Negative pressure respirator (tight fitting) a respirator in which the air pressure inside the facepiece is negative during inhalation with respect to the ambient air pressure outside the respirator.
Oxygen deficient atmosphere an atmosphere with oxygen content below 19.5% by volume.
Physician or other licensed health care professional (PLHCP) an individual whose legally permitted scope of practice (i.e., license, registration, or certification) allows him or her to independently provide, or be delegated the responsibility to provide, some or all of the health care services required by WAC 296-62-07150, "Medical evaluation." In Washington State, physicians (MD or DO), physicians assistants (PA) or nurse practitioners (ARNP) qualify to be designated as a PLHCP.
Positive-pressure a respirator in which the pressure inside the respiratory inlet covering exceeds the ambient air pressure outside the respirator.

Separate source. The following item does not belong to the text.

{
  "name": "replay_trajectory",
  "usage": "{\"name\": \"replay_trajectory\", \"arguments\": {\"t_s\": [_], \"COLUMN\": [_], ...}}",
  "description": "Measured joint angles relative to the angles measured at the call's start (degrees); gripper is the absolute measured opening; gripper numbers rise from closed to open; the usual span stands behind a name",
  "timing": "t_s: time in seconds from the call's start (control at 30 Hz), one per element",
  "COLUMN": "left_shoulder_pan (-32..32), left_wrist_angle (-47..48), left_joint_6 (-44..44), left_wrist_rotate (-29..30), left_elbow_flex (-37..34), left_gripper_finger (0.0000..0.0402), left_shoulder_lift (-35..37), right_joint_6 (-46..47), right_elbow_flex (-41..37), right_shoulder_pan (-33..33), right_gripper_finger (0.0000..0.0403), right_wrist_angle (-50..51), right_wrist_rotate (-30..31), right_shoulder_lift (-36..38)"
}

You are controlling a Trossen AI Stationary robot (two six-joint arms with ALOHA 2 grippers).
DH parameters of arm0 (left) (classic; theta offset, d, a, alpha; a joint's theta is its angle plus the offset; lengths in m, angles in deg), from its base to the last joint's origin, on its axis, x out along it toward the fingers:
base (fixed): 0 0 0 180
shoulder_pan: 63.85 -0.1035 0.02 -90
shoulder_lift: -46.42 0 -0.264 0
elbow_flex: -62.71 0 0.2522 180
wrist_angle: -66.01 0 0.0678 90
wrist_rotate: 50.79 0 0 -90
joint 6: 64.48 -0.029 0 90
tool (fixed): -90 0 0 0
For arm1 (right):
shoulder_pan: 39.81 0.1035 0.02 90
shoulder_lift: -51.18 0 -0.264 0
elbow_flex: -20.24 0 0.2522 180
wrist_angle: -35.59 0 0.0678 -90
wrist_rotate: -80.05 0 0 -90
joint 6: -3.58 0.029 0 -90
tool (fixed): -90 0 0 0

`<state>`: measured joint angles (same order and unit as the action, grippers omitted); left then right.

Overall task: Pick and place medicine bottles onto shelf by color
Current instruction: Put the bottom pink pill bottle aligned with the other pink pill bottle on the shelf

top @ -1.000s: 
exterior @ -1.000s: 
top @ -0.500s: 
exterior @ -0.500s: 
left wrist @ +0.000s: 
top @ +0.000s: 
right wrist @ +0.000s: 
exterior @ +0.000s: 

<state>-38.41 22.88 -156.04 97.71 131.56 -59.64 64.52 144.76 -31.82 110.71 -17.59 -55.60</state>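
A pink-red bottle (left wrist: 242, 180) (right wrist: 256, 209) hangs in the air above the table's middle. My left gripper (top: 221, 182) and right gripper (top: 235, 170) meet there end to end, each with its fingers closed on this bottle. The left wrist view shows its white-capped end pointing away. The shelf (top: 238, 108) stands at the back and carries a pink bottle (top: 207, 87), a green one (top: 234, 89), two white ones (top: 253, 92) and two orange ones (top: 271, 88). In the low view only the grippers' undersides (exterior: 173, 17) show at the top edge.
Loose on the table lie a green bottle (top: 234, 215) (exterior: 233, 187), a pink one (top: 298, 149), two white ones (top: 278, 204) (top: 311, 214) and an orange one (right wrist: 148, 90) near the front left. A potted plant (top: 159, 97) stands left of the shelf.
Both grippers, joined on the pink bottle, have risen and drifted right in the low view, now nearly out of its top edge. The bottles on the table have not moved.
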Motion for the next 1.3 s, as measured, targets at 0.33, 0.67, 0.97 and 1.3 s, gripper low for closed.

Powered air-purifying respirator (PAPR) an air-purifying respirator that uses a blower to force the ambient air through air-purifying elements to the inlet covering.
Pressure demand respirator a positive pressure atmosphere-supplying respirator that admits breathing air to the facepiece when the positive pressure is reduced inside the facepiece by inhalation.
Qualitative fit test (QLFT) a pass/fail fit test to assess the adequacy of respiratory fit that relies on the individual's response to the test agent.
Quantitative fit test (QNFT) an assessment of the adequacy of respirator fit by numerically measuring the amount of leakage into the respirator.
Respiratory inlet covering the portion of a respirator that forms the protective barrier between the user's respiratory tract and an air-purifying device or breathing air source, or both. It may be a facepiece, helmet, hood, suit, or a mouthpiece respirator with nose clamp.
Self-contained breathing apparatus (SCBA) an atmosphere-supplying respirator for which the breathing air source is designed to be carried by the user.
Service life the period of time that a respirator, filter or sorbent or other respiratory equipment provides adequate protection to the wearer.
Supplied-air respirator (SAR) or airline respirator an atmosphere-supplying respirator for which the source of breathing air is not designed to be carried by the user.
Tight-fitting facepiece a respiratory inlet covering that forms a complete seal with the face.
User seal check an action conducted by the respirator user to determine if the respirator is properly seated to the face.